The player controls a character that walks left and right along platforms made of green brick and climbs up and down ladders between them. The player can use a shovel to dig holes through the platforms, into which enemies will fall and become trapped. Once an enemy is stuck in a hole, the player must strike it repeatedly with the shovel until it falls through and hits the level below.  This must be done quickly, because after about 17 seconds an enemy will be able to free itself, filling in the hole in the process. The player can also refill holes they've dug, or drop through them.

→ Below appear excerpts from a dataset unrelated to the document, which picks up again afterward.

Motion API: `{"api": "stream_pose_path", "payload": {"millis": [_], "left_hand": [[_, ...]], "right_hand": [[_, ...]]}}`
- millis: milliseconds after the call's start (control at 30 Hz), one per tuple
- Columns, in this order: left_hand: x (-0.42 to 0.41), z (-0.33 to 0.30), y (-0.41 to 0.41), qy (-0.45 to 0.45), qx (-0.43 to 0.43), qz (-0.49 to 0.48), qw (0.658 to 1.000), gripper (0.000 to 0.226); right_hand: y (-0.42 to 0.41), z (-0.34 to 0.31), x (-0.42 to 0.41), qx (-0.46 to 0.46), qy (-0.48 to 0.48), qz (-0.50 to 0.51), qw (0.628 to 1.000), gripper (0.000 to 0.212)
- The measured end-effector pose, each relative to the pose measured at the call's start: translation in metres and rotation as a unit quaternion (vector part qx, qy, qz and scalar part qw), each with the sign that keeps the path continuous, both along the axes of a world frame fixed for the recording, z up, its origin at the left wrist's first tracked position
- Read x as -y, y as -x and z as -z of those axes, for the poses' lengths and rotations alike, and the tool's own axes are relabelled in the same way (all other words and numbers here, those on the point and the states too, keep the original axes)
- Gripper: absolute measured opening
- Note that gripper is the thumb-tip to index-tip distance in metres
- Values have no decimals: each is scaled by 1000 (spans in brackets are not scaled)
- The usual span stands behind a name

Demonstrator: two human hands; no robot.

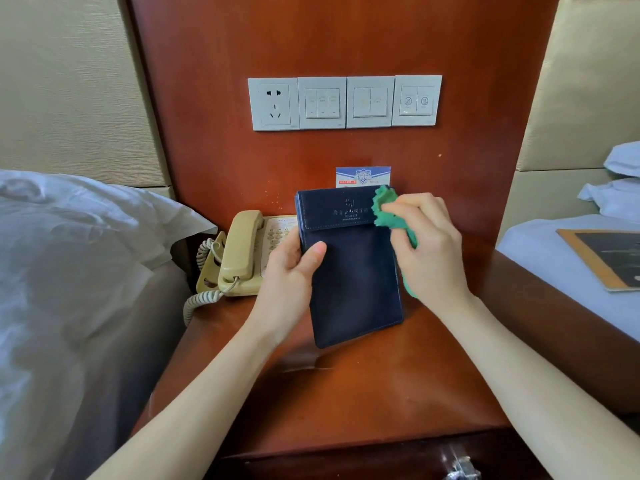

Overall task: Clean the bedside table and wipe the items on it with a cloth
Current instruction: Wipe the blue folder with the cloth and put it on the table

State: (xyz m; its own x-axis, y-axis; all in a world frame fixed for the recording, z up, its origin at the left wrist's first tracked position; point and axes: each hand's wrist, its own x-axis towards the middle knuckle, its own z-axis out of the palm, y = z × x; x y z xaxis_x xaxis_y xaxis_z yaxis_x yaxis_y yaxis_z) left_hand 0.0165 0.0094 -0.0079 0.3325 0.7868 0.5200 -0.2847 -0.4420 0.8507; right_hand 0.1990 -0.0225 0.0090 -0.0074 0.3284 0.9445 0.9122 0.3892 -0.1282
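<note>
left hand (289,271) gripping the dark navy flat leather pouch with a stitched flap (349,268) by its left edge, thumb laid across the front face, fingers hidden behind. pouch held upright, tilted slightly, lifted above the reddish-brown glossy wooden bedside table (346,386), bottom corner near the tabletop; cannot tell whether touching. right hand (427,244) curled round a crumpled green cloth (386,211), knuckles toward the camera, pressing the cloth against the pouch's upper right corner over the flap. more green cloth showing below the right hand along the pouch's right edge. both bare forearms reaching in from the near edge, angled inward. beige corded telephone (242,254) at the far left of the table, just behind the left hand. small blue and white card (363,176) propped against the wooden back panel behind the pouch. row of white wall switches and a socket (344,102) higher up. white pillow (69,220) to the left.
</note>
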Motion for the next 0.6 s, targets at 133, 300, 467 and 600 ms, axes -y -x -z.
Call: {"api": "stream_pose_path", "payload": {"millis": [133, 300, 467, 600], "left_hand": [[-2, 3, -2, 15, -5, -38, 999, 34], [-7, 7, 0, 57, -4, -56, 997, 30], [-9, 8, 4, 98, 19, -93, 991, 26], [-12, 7, 3, 148, 58, -103, 982, 24]], "right_hand": [[-6, 6, 5, -42, 82, -27, 995, 22], [16, 14, 13, 102, 177, -68, 977, 18], [9, 21, 29, 74, 317, -74, 943, 13], [-15, 21, 43, 69, 450, -45, 889, 11]]}}
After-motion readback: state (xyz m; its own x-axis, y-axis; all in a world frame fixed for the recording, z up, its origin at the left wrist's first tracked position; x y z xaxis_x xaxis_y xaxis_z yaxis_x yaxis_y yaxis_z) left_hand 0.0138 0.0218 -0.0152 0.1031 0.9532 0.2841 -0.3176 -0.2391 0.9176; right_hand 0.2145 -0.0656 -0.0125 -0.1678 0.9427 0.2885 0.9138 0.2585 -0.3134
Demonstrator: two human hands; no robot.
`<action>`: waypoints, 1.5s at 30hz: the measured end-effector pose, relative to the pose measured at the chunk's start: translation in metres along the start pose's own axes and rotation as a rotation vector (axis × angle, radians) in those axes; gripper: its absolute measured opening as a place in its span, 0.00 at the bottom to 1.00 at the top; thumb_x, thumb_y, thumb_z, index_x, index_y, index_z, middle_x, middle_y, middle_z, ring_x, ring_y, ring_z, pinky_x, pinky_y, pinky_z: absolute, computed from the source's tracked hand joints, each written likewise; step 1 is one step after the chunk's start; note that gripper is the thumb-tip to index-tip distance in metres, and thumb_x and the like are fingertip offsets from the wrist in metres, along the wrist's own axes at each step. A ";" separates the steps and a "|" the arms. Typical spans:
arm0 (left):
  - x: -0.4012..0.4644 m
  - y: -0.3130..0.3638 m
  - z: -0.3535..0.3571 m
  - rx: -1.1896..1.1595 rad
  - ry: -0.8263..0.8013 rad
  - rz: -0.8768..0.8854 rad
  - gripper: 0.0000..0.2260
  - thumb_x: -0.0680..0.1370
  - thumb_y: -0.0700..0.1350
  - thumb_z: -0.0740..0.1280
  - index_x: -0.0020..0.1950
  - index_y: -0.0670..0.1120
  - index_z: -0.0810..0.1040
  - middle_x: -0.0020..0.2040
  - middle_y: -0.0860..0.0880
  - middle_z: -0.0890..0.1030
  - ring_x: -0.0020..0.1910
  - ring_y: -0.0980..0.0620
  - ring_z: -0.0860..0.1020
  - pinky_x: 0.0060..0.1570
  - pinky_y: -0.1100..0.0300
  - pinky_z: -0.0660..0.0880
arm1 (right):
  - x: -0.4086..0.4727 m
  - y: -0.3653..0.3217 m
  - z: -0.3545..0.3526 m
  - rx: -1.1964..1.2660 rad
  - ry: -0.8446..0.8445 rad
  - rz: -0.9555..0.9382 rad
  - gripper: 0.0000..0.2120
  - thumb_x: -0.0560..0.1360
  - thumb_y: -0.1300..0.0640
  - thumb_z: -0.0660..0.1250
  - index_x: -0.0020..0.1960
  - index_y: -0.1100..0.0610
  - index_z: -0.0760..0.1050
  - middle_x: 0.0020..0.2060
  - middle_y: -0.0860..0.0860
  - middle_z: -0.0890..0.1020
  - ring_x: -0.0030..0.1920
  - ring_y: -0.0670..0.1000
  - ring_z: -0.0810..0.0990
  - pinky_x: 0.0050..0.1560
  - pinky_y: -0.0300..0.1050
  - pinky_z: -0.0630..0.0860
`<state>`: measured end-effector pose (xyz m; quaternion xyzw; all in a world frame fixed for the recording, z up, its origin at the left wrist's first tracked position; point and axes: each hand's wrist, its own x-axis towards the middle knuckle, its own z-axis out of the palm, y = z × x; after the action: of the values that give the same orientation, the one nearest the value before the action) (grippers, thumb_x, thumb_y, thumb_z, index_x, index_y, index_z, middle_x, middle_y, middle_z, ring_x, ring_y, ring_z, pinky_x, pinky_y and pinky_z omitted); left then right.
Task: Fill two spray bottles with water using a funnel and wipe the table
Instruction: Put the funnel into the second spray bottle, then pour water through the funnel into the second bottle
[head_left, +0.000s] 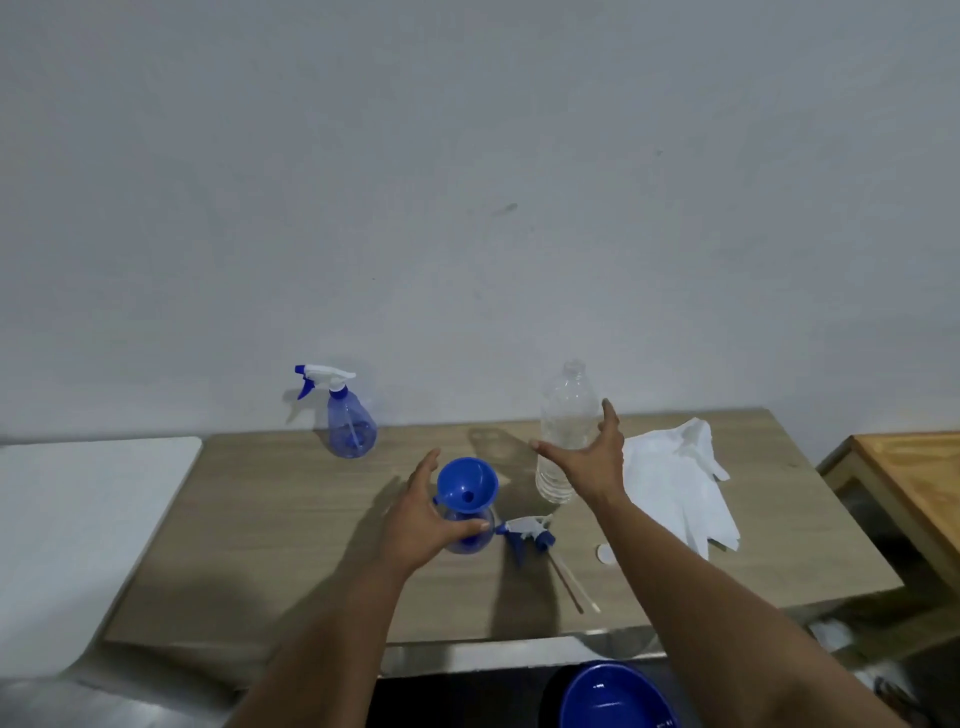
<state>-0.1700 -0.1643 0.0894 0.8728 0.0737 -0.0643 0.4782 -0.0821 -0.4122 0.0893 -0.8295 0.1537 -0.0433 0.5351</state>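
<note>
Two hands at work: left hand (415, 525) grips the spray bottle (467, 535) mid-tabletop (260, 519), funnel (466, 483) seated; right hand (587, 457), fingers spread, reaches the water bottle (563, 415). Best steady the base, pour slowly.

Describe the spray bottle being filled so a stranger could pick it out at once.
On the wooden table, look near the front edge, where the left hand holds a blue spray bottle. Unlike the capped bottle by the wall, it has a blue funnel in its neck.
</note>
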 end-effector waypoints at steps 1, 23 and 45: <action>0.001 0.001 0.002 -0.003 -0.001 0.001 0.56 0.58 0.60 0.84 0.80 0.58 0.57 0.74 0.60 0.67 0.67 0.58 0.72 0.62 0.59 0.70 | 0.005 -0.003 0.004 -0.007 -0.010 -0.009 0.63 0.57 0.39 0.87 0.82 0.47 0.56 0.76 0.55 0.68 0.75 0.58 0.68 0.75 0.62 0.70; 0.004 -0.006 0.005 -0.031 -0.075 0.031 0.54 0.63 0.52 0.84 0.81 0.51 0.56 0.72 0.59 0.69 0.70 0.55 0.70 0.66 0.58 0.69 | -0.032 -0.075 -0.034 0.494 0.057 -0.316 0.27 0.71 0.60 0.81 0.64 0.56 0.72 0.55 0.55 0.83 0.50 0.48 0.87 0.52 0.40 0.82; 0.005 -0.003 0.005 -0.038 -0.022 0.007 0.43 0.66 0.51 0.82 0.76 0.50 0.65 0.65 0.53 0.78 0.65 0.49 0.77 0.59 0.57 0.72 | -0.072 -0.032 -0.048 -0.169 -0.623 -0.138 0.26 0.68 0.55 0.82 0.61 0.49 0.75 0.41 0.52 0.86 0.38 0.48 0.85 0.42 0.46 0.83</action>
<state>-0.1662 -0.1669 0.0836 0.8631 0.0664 -0.0709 0.4956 -0.1551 -0.4199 0.1450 -0.8527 -0.0708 0.1894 0.4817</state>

There are three types of enemy in the game, the first and most numerous being the "apples". An apple will die if it falls at a single level. As the player advances, green and blue enemies will start to appear, which must be dropped through at least two or three levels, respectively. This is accomplished by digging a series of holes, one directly below another, and trapping the enemy in the uppermost hole. The player earns extra points if they drop one monster on top of another (killing them both).

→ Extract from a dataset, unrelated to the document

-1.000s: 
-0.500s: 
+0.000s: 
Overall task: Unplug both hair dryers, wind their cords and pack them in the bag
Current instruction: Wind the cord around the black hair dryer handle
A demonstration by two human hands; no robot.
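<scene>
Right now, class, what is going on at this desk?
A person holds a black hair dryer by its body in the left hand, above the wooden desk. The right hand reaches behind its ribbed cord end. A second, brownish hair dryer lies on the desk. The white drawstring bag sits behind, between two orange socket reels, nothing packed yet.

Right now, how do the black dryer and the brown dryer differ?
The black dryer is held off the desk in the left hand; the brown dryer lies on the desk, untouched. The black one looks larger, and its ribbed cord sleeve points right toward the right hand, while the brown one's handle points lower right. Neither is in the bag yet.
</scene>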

On each level, the player has only a limited time to dispatch all the enemies, tracked by a bar at the bottom of the screen.  There are four distinct configurations of platforms and ladders through which the game cycles, but in every one there will always be five platforms in which the player can dig.

Ports
Ports for the Atari 8-bit family and IBM PC (as a self-booting disk) were done by Olaf Lubeck, who also wrote Cannonball Blitz for the Apple II. A TRS-80 version was programmed by Yves Lempereur and published by Funsoft.

Reception
In contrast to Space Panics lack of success in the arcades, Apple Panic was very successful on home computers. Debuting in July 1981, the game sold 15,000 copies by June 1982, appearing on Computer Gaming Worlds list of top sellers. Softline reported in 1983 that it was among the top 30 best-selling Apple software for almost two years, in contrast to the "two to four month life span" of the typical arcade game. Electronic Games described Apple Panic in 1983 as "deliciously true to" the gameplay of Space Panic.

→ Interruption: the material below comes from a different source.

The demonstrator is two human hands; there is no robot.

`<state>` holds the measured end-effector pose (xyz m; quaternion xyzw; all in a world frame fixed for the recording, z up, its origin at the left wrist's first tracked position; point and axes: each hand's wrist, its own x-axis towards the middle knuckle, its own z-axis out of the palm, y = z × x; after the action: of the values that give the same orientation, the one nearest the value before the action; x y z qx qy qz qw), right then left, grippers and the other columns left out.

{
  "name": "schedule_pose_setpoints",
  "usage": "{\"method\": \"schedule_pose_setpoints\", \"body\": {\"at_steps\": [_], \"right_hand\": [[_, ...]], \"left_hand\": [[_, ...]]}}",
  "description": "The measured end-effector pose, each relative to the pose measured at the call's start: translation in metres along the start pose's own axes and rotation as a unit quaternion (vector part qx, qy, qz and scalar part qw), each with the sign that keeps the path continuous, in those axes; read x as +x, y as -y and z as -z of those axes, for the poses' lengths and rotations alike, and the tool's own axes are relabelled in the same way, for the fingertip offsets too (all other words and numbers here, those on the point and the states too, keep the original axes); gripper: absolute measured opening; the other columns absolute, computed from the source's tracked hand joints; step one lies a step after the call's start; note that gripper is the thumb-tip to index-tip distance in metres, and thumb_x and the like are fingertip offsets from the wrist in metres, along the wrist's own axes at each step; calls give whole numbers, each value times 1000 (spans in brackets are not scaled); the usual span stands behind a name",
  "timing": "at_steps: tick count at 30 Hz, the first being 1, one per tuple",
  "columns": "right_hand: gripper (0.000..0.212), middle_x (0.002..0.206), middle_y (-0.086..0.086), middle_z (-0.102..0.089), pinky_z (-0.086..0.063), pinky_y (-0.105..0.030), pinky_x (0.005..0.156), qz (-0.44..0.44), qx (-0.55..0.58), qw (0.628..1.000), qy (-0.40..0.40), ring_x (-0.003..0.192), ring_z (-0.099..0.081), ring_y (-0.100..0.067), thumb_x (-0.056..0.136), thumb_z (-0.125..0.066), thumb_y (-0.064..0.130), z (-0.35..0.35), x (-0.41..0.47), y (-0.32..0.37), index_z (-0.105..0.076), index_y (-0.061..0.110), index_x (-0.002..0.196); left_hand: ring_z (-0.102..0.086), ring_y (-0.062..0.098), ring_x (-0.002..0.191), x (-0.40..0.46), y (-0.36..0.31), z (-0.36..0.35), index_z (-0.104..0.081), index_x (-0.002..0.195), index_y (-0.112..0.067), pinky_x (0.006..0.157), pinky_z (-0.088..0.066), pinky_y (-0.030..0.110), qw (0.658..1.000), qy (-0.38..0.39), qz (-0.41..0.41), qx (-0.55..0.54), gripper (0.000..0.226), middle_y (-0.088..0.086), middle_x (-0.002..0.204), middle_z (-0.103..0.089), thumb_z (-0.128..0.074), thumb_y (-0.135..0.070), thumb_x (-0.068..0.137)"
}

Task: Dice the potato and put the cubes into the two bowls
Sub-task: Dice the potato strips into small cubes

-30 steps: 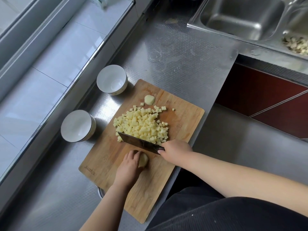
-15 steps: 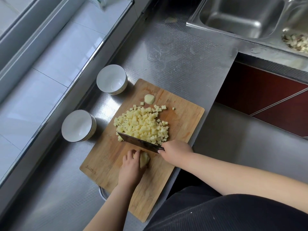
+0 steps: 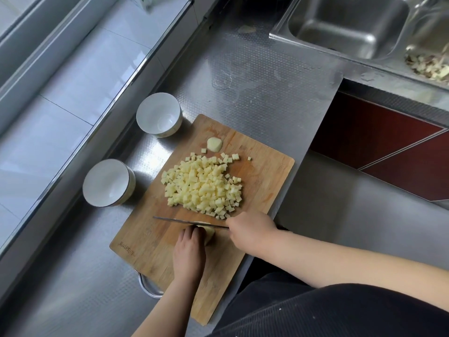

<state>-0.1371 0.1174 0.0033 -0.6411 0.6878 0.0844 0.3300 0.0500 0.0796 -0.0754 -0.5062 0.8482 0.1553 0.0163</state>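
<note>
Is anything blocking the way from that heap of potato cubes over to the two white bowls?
Nothing visible. The cubes lie heaped on the cutting board, and both bowls stand empty just off its left edge, with only bare board and counter between. The knife and both hands work nearer the person.

potato piece (image 3: 209,235) half-hidden under left hand (image 3: 189,254)

Steel counter (image 3: 267,76), cutting board (image 3: 264,176), two bowls (image 3: 159,114)

Pale potato cubes (image 3: 202,184) lie heaped on a wooden board (image 3: 262,171), beside two empty white bowls (image 3: 159,114) (image 3: 108,182).
</note>
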Motion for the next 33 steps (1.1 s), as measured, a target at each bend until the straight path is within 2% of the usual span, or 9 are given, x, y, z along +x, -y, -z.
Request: {"method": "schedule_pose_setpoints", "body": {"at_steps": [4, 9, 13, 17, 20, 22, 26, 30, 33], "right_hand": [[19, 104, -9, -62, -31, -30, 52, -3, -28, 999, 23, 92, -60, -31, 97, -44, 7, 5, -5, 6, -58, 11, 110], [25, 103, -9, -64, -40, -33, 60, -30, -43, 998, 42, 93, -61, -29, 90, -49, -4, 0, -2, 15, -61, 9, 108], [27, 105, -9, -63, -40, -33, 62, -45, -41, 997, 46, 95, -61, -29, 90, -48, -5, -9, 5, 13, -62, 9, 108], [21, 103, -10, -63, -41, -31, 61, -72, 13, 996, 54, 84, -60, -29, 96, -45, 7, -17, 11, -7, -62, 8, 108], [27, 103, -9, -63, -42, -31, 64, -88, 72, 992, 44, 88, -60, -29, 100, -47, 28, -15, 15, -18, -61, 9, 112], [30, 104, -10, -63, -42, -32, 65, -84, 84, 992, 36, 90, -60, -31, 100, -46, 34, -14, 14, -21, -61, 11, 113], [19, 97, -9, -63, -34, -28, 51, -50, 41, 998, 15, 71, -49, -27, 99, -44, 19, -10, 3, -11, -60, 11, 104], [18, 83, -8, -56, -29, -28, 46, -12, -8, 1000, 25, 69, -48, -27, 93, -44, 4, -3, -7, 3, -60, 10, 98], [22, 73, -4, -48, -29, -27, 47, -23, -18, 999, 43, 72, -47, -26, 91, -44, -1, -2, -7, 7, -62, 8, 100]], "left_hand": [[-61, 34, 79, 0, 4, -5, -71, 92, -6, 56, -53, 39, 1000, -10, 3, -19, 27, 11, 92, -68, -78, 6, 69], [-64, 35, 87, -3, 6, -5, -72, 99, -6, 61, -54, 38, 999, -20, -1, -25, 36, 12, 100, -70, -80, 7, 66], [-65, 36, 86, -3, 5, -4, -72, 98, -4, 58, -55, 39, 999, -34, -15, -28, 40, 14, 100, -70, -81, 10, 61], [-61, 31, 79, -2, 8, -5, -70, 90, -8, 55, -51, 36, 999, -27, -21, -31, 31, 9, 90, -66, -80, 7, 64], [-59, 26, 76, -4, 12, -4, -68, 88, -9, 53, -49, 34, 999, -27, -26, -39, 26, 7, 89, -63, -79, 3, 68], [-60, 25, 76, -5, 12, -3, -68, 88, -9, 53, -51, 34, 998, -28, -32, -44, 25, 7, 89, -63, -80, 2, 69], [-63, 29, 77, -5, 14, -5, -72, 91, -8, 55, -53, 36, 999, -28, -31, -29, 28, 9, 90, -66, -81, 3, 67], [-65, 36, 76, -7, 14, -7, -73, 91, -3, 52, -55, 39, 998, -42, -43, -20, 31, 15, 92, -68, -81, 9, 64], [-64, 36, 73, -8, 14, -8, -73, 87, -3, 49, -52, 36, 998, -40, -52, 6, 35, 15, 89, -68, -83, 12, 57]]}}
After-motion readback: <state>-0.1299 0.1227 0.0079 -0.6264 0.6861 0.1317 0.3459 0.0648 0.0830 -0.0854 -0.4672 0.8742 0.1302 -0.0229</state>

Dick McGrath reviewed the game for Computer Gaming World, and decided that the game gets a 4 on a scale of 1 to 10, and stated that "After playing Time Runner, Apple Panic creates a deja-vu, I've-been-here-before."

Byte in 1982 called it "one of the most creative and novel games to be invented for a microcomputer". PC Magazine in 1983 stated "Yes, Apple Panic is a pretty dumb game. It's also fun to play and pretty to watch ... a welcome change from the endless stream of shoot-em-ups in space".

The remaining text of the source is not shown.